When the string "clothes" appears in a line of the records, show the whole line.

--- GIVEN RECORDS Enclosed Below ---

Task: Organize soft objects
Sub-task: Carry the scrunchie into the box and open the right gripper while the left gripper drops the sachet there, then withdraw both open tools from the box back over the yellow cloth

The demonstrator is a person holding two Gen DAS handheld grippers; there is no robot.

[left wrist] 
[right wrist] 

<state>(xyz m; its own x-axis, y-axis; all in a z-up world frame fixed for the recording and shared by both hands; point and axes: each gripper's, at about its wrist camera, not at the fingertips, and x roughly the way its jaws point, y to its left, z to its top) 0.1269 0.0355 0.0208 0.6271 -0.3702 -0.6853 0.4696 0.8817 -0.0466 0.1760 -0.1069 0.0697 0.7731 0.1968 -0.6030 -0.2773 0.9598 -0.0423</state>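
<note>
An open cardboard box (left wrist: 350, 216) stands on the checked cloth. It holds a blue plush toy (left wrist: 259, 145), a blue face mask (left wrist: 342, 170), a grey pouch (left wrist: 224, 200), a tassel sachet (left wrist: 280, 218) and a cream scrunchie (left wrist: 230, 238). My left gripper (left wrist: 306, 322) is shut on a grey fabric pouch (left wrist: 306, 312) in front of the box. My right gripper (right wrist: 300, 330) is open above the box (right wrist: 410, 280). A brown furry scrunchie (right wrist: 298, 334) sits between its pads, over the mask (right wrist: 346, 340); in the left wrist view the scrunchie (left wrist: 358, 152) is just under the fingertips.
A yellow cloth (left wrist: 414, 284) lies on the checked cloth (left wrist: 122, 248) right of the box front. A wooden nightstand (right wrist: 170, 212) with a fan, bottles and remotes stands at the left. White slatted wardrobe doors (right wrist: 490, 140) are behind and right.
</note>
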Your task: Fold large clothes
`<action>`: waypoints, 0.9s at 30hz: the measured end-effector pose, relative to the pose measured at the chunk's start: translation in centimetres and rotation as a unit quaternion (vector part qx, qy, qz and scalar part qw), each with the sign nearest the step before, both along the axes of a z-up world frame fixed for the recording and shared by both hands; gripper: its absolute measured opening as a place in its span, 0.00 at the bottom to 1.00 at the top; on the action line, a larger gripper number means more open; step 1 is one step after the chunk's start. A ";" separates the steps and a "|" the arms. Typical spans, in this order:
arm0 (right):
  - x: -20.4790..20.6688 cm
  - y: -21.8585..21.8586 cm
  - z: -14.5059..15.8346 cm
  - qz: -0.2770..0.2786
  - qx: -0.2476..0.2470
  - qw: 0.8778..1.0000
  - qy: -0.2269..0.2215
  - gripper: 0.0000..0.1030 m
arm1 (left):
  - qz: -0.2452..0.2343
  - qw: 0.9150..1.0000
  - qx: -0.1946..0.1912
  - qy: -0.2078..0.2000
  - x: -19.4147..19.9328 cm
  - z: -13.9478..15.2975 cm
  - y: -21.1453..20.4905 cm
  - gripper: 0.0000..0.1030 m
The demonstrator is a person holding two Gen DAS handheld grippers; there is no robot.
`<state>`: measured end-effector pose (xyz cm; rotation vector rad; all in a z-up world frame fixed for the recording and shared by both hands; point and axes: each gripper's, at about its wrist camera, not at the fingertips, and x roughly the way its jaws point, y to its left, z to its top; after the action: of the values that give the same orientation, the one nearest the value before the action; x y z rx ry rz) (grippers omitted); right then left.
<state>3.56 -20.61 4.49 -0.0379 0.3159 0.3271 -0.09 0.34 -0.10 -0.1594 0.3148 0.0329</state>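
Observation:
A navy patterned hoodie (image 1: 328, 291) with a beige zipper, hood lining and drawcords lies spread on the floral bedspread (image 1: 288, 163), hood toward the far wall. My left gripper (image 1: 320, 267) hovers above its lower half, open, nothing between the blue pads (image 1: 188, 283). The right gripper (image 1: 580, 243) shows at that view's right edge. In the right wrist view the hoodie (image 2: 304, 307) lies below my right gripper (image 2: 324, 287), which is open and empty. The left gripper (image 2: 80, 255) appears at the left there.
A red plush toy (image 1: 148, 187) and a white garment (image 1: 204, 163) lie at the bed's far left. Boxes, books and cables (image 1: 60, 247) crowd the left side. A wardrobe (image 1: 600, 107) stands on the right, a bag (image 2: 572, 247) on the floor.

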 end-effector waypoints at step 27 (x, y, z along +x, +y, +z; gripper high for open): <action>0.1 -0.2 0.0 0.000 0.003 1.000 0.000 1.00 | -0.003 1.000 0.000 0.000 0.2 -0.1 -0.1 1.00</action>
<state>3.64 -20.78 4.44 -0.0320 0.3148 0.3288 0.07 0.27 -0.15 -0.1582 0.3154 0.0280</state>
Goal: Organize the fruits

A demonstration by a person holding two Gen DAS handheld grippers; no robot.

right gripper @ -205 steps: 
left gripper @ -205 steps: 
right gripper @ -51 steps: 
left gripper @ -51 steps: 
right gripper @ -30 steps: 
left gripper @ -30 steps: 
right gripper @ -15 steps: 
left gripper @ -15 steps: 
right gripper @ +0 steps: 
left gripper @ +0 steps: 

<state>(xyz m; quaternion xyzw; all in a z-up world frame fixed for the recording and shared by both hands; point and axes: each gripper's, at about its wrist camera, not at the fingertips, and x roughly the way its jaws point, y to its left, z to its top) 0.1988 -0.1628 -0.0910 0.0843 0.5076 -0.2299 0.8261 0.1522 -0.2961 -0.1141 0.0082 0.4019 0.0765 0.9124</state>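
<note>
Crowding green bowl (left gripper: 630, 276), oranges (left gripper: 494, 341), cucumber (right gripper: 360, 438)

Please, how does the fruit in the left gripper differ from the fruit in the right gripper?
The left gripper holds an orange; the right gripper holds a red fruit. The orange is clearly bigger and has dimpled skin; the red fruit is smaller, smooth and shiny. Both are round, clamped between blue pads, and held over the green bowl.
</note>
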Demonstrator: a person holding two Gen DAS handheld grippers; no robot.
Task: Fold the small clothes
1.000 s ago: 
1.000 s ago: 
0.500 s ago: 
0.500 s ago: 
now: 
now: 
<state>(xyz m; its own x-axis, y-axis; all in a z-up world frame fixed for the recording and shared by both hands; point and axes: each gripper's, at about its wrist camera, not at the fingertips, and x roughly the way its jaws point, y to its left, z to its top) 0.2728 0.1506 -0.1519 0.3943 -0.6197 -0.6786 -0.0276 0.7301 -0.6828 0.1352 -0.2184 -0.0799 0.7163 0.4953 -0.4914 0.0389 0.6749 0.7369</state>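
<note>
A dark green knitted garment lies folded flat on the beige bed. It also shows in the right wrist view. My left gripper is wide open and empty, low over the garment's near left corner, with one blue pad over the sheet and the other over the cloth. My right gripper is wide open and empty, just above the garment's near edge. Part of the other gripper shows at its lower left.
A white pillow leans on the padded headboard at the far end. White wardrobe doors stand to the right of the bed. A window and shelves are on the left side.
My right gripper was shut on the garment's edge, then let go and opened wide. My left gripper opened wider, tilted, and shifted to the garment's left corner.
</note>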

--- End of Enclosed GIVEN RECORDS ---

* **ANSWER FOR THIS EXERCISE**
Your task: Fold large clothes
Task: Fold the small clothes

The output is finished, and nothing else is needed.